State approves plan proposing increased Point Thomson oil production

  • Author: Alex DeMarban
  • Updated: December 22, 2017
  • Published December 22, 2017

Alaska officials said Friday they ended a dispute with ExxonMobil and accepted the oil giant's plan proposing to expand oil production by 50,000 barrels daily at a field beside the newly opened Arctic National Wildlife Refuge.

The state's Oil and Gas division in August had rejected the expansion plan at the Point Thomson field, calling it "vague" and noncommittal. But ExxonMobil in October provided a response addressing the state's concerns, Gov. Bill Walker's office said in a statement Friday. The plan extends through 2019.

Point Thomson is a complex field containing one-fourth of the gas that would be used for the state's $43 billion project to export liquefied natural gas to Asia.

The Exxon Mobil facility at Point Thomson in northern Alaska. (Business wire)

But, with the Alaska LNG project years from development, if it ever comes, light oil, or condensate, is currently being stripped from the Point Thomson gas. The natural gas is re-injected back underground for future use. The small amount of condensate, less than 10,000 barrels, is shipped to the trans-Alaska oil pipeline.

Walker indicated Friday that China's interest in the gas-export project was important to the state's decision. Chinese entities have signed a nonbinding agreement that Alaska officials hope leads to a large financial and gas-buying commitment with Chinese entities.

As part of the potential Point Thomson expansion, ExxonMobil had also proposed building a 60-mile pipeline to ship gas to Prudhoe Bay, considered a necessary part of the gas project.

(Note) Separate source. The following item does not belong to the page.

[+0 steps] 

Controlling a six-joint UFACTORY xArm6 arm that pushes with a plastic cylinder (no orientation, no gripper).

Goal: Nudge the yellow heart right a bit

Walker's statement said approval of ExxonMobil's plan by the state adds to the Alaska LNG project's momentum.

Alaska Oil and Gas Director Chantal Walsh rejected the expansion plan in August, saying it lacked detail and ExxonMobil was not meeting the terms of a 2012 settlement with the state that led to the field's first oil production. That first phase was a $4 billion effort, with the state picking up about half the tab through tax incentives. The settlement laid out future development paths at the field.

An Oct. 12 letter from Cory Quarles, vice president of ExxonMobil Alaska Production, provided the division with new information and the required amendments, Walsh said in Friday's reply.

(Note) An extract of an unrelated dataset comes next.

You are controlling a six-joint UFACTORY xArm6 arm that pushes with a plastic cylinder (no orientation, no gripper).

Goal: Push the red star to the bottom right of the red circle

Walsh had been concerned by ExxonMobil statements indicating that expansion planning work was conditional, based on future decisions.

Walsh has said a plan of development needs to specify an operator's plans, not work it might consider if certain events happen.

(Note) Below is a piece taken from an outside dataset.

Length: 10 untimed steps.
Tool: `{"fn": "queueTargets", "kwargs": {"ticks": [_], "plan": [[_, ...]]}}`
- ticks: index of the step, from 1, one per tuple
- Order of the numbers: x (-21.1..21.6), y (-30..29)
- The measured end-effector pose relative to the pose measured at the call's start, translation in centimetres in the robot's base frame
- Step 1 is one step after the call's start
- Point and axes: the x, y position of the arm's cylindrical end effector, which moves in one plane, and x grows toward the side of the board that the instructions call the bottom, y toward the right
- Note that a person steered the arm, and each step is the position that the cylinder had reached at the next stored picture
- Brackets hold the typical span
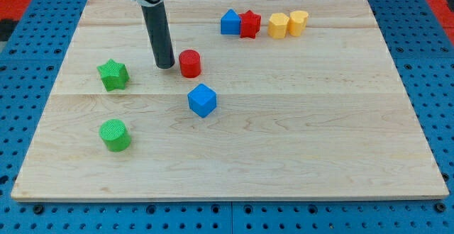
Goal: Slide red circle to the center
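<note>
My tip (pixel 165 65) (a plain dark rod, no pincer to report) sits just left of the small red cylindrical block (pixel 189 63), toward the board's top edge, seemingly placed to push it centreward.

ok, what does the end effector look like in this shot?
A straight, smooth, dark grey-black cylindrical rod, ending in my tip. At the view's top it enters a wider black round mount with a pale ring. No cables, markings or labels show. No gripper fitted.
</note>
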Motion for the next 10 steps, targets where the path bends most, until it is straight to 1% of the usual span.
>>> {"fn": "queueTargets", "kwargs": {"ticks": [1, 2, 3, 4, 5, 7, 8, 10], "plan": [[-3.3, 1.3], [-5.1, 2.0], [-5.1, 2.0], [-1.5, 1.5], [-0.5, 1.3], [0.0, 1.3], [-0.4, 3.1], [-0.3, 2.7]]}}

But Quarles indicated in October that engineering and permitting work is underway, a change from the company's initial language, Walsh said in the reply.

Activity associated with the potential expansion includes drilling two production wells, Walsh said. The revised plan also includes preparations required before potential gas shipments can begin, Walsh said.

For decades, the state and ExxonMobil have butted heads over the lack of development at the remote field.

Across the Canning River to the east lies the potentially oil-rich, 23-million-acre Arctic refuge that has long been off-limits to oil drilling.

That changed this week with Republicans in control of the White House and Congress. On Friday, President Donald Trump signed a tax bill into law with a provision allowing oil development in the refuge's coastal plain, a first.